Friday 11 January 2008

Things that people claim are “music” but aren’t really

Things that people claim are “music” but aren’t really

Please note-this list is not exhaustive

  • Whale/Dolphin “songs” – Awful, viscous fucking creatures that eat drowning fishermen and “talk” to each other in unpleasant high pitched voices (a bit like my dreams of pirate dwarves). And you always wanted to swim with them? You fucking freak. Is it any wonder that the Japanese try to kill as many as possible? Good luck to them I say-might wipe the smile off their fucking faces.

  • World Music-A dreadful cacophony of discordant nonsense. If you wish to listen to “Flight of the Condor” played on bagpipes, or “Danny Boy” played on the fucking pan pipes and sitar can I please suggest that you get voluntarily sectioned? Thank you.

  • "Stomp!" – Don’t get me started on those cunts.

  • R n’ B – It’s just black people in shiny clothes warbling about gold jewellery and shagging. That’s not a genre, that’s just rubbish.

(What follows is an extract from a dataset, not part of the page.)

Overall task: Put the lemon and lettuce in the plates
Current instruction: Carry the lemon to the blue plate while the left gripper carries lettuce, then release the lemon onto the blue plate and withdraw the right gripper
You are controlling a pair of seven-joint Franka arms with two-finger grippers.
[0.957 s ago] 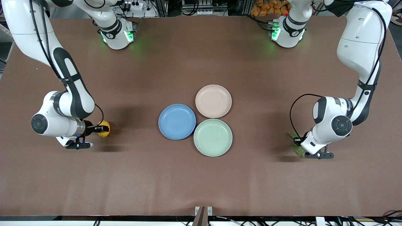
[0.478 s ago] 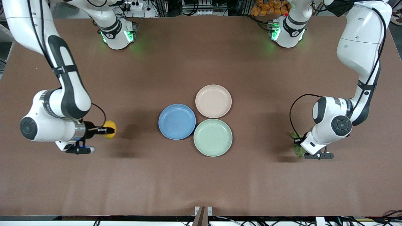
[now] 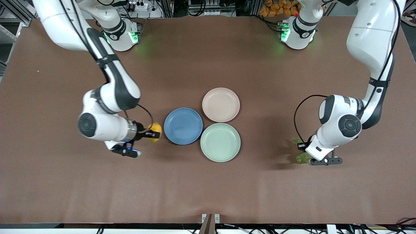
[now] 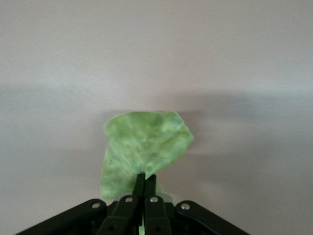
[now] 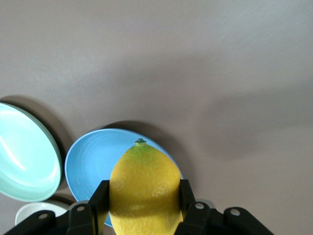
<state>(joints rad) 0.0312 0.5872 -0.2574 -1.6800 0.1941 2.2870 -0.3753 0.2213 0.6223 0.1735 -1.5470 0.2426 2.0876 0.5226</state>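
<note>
Right gripper (image 3: 150, 133): clamped on lemon (image 3: 155, 132), aloft just beside blue plate (image 3: 183, 126); centre over plate before lowering.
Left gripper (image 3: 302, 150): pinching lettuce (image 3: 303, 157) at stem, lifted; carry level toward beige-pink plate (image 3: 221, 104), avoiding mint-green plate (image 3: 220, 142).

Lemon (image 5: 144, 188) yellow, greenish toward its nub, gripped between black fingers (image 5: 100, 196) of the right gripper (image 3: 150, 132). Lettuce (image 4: 144, 147) mottled light and darker green, pinched in the black left gripper (image 4: 145, 185). Plates: one blue (image 3: 183, 126), one pale beige-pink (image 3: 221, 104), one mint-green (image 3: 220, 142), all plain, on a brown table (image 3: 208, 185); arms white with black joints.
</note>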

  • Craig Fucking David – As above but even more so. Craig David was initially famous as the man who came second in the international contest for “Least sexually threatening black man on the planet” (Will Smith came first, Lenny Henry a close third). It’s nothing to build a singing career on really.

  • Insipid pop music - Almost any current form of modern “pop music” that relies on a combination of insipid sexuality and/or cynical appeals to the burgeoning individuality of pubescent girls is by definition “the Devils work”. By this I mean the type of dreadful “girl band” started by the Spice Girls that has managed to reach it’s zenith with such dreadful groups as “Girl Aloud”. While I’m on the subject Boy Bands are just as bad-generally just four shiny little cunts on stools looking “moody” and “cute”. Faces you could punch all day and not get bored. Fuckers.

Increasingly, the only type of music Fat Edgar finds he can listen to is Motorhead.